Task instructions: Set the material down again exactly, line by line, skipping each picture.

Collected data:
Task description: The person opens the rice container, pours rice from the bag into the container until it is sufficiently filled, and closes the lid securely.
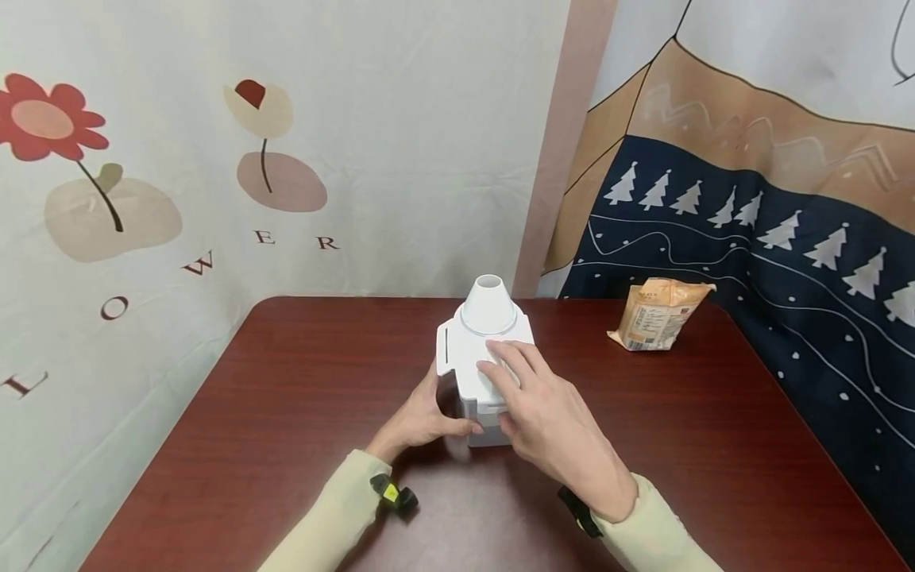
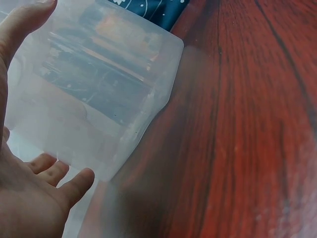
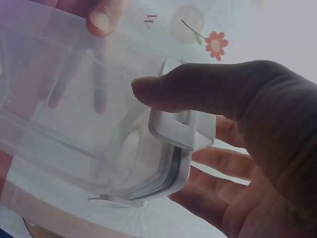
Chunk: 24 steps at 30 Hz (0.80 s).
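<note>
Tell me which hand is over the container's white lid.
The right hand, whose fingers spread over the top of the white lid, near the cone. The left hand sits lower, gripping the container by its side.

Dark red capital letters, widely spaced, run in a rising curve across the pale cloth [image 1: 429,119] behind the desk [image 1: 322,381]: L [image 1: 25,385], O [image 1: 114,307], W [image 1: 198,263], E [image 1: 264,237] and R [image 1: 327,243], reading "LOWER". The right wrist view catches one letter of the cloth, turned and blurred, apparently the W. The orange packet [image 1: 658,314] carries printed lines and a small red mark, too small to read. Faint marks on the translucent container [image 3: 74,148] are illegible.
</note>
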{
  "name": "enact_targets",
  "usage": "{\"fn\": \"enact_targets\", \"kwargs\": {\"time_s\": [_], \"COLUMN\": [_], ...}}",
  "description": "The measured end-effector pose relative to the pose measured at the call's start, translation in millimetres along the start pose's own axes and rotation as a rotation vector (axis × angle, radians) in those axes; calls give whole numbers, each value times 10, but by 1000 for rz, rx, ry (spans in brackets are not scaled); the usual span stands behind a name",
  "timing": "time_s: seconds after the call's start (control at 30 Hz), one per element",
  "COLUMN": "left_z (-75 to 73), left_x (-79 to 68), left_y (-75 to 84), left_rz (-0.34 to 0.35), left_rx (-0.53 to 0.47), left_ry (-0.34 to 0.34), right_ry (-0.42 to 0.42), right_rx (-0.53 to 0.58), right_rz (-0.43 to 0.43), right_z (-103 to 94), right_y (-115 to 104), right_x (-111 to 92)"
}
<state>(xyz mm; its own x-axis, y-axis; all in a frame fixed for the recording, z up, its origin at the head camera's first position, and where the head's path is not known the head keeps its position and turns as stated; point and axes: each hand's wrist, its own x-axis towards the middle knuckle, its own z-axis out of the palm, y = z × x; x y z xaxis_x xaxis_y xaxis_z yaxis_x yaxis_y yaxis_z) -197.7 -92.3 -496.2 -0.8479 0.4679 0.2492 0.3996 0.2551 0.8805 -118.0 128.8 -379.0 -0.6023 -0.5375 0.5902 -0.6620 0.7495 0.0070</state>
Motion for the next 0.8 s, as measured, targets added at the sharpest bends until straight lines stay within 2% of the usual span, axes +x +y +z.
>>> {"fn": "enact_targets", "kwargs": {"time_s": [0.47, 0.67, 0.8], "left_z": [-4, -2, -6], "left_x": [-1, 2, 5], "left_y": [-12, -11, -9], "left_rz": [-12, 0, 9], "left_rx": [3, -1, 9], "left_ry": [8, 0, -1], "right_ry": [28, -3, -22], "right_rx": [-112, -213, -241], "right_rz": [-58, -91, -92], "right_z": [30, 21, 32], "right_y": [-24, -79, -95], "right_x": [25, 46, 45]}}
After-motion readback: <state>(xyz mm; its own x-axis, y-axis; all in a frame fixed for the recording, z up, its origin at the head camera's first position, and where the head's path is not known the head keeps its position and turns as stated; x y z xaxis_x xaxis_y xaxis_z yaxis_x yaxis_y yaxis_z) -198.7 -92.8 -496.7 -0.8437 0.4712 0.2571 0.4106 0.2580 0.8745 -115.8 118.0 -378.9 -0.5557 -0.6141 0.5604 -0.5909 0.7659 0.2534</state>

Solution to this exercise:
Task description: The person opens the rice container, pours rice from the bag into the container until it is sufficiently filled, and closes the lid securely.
Chunk: 24 steps at 30 Hz (0.80 s).
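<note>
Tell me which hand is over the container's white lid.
The right hand, whose fingers spread over the top of the white lid, near the cone. The left hand sits lower, gripping the container by its side.

Dark red capital letters, widely spaced, run in a rising curve across the pale cloth [image 1: 429,119] behind the desk [image 1: 322,381]: L [image 1: 25,385], O [image 1: 114,307], W [image 1: 198,263], E [image 1: 264,237] and R [image 1: 327,243], reading "LOWER". The right wrist view catches one letter of the cloth, turned and blurred, apparently the W. The orange packet [image 1: 658,314] carries printed lines and a small red mark, too small to read. Faint marks on the translucent container [image 3: 74,148] are illegible.
</note>
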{
  "name": "enact_targets",
  "usage": "{\"fn\": \"enact_targets\", \"kwargs\": {\"time_s\": [_], \"COLUMN\": [_], ...}}",
  "description": "The measured end-effector pose relative to the pose measured at the call's start, translation in millimetres along the start pose's own axes and rotation as a rotation vector (axis × angle, radians) in those axes; calls give whole numbers, each value times 10, but by 1000 for rz, rx, ry (spans in brackets are not scaled); the usual span stands behind a name",
  "timing": "time_s: seconds after the call's start (control at 30 Hz), one per element",
  "COLUMN": "left_z (-75 to 73), left_x (-79 to 68), left_y (-75 to 84), left_rz (-0.34 to 0.35), left_rx (-0.53 to 0.47), left_ry (-0.34 to 0.34), right_ry (-0.42 to 0.42), right_rx (-0.53 to 0.58), right_rz (-0.43 to 0.43), right_z (-103 to 94), right_y (-115 to 104), right_x (-111 to 92)"
}
<state>(xyz mm; its own x-axis, y-axis; all in a frame fixed for the recording, z up, its origin at the head camera's first position, and where the head's path is not known the head keeps its position and turns as stated; point and axes: each hand's wrist, its own x-axis towards the middle knuckle, its own z-axis out of the palm, y = z × x; x y z xaxis_x xaxis_y xaxis_z yaxis_x yaxis_y yaxis_z) -197.7 -92.3 -496.2 -0.8479 0.4679 0.2492 0.3996 0.2551 0.8805 -118.0 128.8 -379.0 -0.6023 -0.5375 0.5902 -0.6620 0.7495 0.0070</state>
Motion for the next 0.8 s, as measured, targets added at the sharpest bends until straight lines stay within 2% of the usual span, axes +x +y +z.
>>> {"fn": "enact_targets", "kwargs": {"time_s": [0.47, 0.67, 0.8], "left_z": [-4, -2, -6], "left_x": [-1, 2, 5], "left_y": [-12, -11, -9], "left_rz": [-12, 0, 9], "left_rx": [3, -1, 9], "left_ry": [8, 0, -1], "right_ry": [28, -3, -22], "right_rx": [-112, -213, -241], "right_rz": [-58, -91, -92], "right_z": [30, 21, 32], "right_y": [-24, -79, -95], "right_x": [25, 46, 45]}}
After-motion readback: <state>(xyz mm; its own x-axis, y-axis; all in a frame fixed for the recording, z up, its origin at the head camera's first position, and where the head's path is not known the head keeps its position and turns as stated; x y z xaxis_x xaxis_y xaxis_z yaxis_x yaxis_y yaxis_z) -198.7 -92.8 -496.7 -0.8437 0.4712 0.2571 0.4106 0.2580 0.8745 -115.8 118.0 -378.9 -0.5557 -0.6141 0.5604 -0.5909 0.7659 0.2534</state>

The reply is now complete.